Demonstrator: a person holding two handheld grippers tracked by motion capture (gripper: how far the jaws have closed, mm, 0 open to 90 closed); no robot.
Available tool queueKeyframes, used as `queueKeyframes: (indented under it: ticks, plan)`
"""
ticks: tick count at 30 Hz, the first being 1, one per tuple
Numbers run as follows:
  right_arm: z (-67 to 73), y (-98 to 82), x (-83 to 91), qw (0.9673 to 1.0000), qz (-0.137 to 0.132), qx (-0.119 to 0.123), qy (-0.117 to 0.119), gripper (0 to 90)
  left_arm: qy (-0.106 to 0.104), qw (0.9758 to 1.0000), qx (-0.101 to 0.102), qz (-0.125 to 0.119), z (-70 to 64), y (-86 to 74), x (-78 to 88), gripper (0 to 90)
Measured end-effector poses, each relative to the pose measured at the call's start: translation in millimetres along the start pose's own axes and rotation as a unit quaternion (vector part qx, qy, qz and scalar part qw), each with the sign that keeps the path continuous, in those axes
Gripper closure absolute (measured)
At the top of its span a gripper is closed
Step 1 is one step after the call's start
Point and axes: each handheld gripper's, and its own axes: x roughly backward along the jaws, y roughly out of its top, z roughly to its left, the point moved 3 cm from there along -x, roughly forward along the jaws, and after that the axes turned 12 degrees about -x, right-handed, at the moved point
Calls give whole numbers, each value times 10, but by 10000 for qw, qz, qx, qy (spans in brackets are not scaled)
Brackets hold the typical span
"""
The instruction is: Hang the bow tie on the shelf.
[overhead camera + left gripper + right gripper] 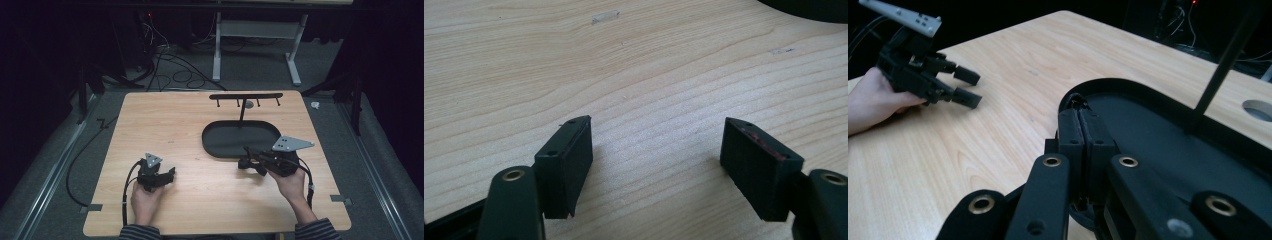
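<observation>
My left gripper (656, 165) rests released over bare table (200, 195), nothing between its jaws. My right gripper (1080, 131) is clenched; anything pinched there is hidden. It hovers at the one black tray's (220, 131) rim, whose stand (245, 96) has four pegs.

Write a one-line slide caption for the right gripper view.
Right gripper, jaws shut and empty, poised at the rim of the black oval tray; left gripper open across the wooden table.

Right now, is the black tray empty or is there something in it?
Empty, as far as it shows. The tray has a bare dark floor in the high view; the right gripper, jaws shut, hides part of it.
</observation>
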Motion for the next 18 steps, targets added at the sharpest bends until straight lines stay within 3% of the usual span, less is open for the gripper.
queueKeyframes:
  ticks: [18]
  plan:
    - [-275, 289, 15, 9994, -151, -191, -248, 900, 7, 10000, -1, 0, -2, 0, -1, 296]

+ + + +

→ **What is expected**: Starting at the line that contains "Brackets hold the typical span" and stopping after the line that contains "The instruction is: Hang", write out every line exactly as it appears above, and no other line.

→ **The answer**:
Brackets hold the typical span
"""
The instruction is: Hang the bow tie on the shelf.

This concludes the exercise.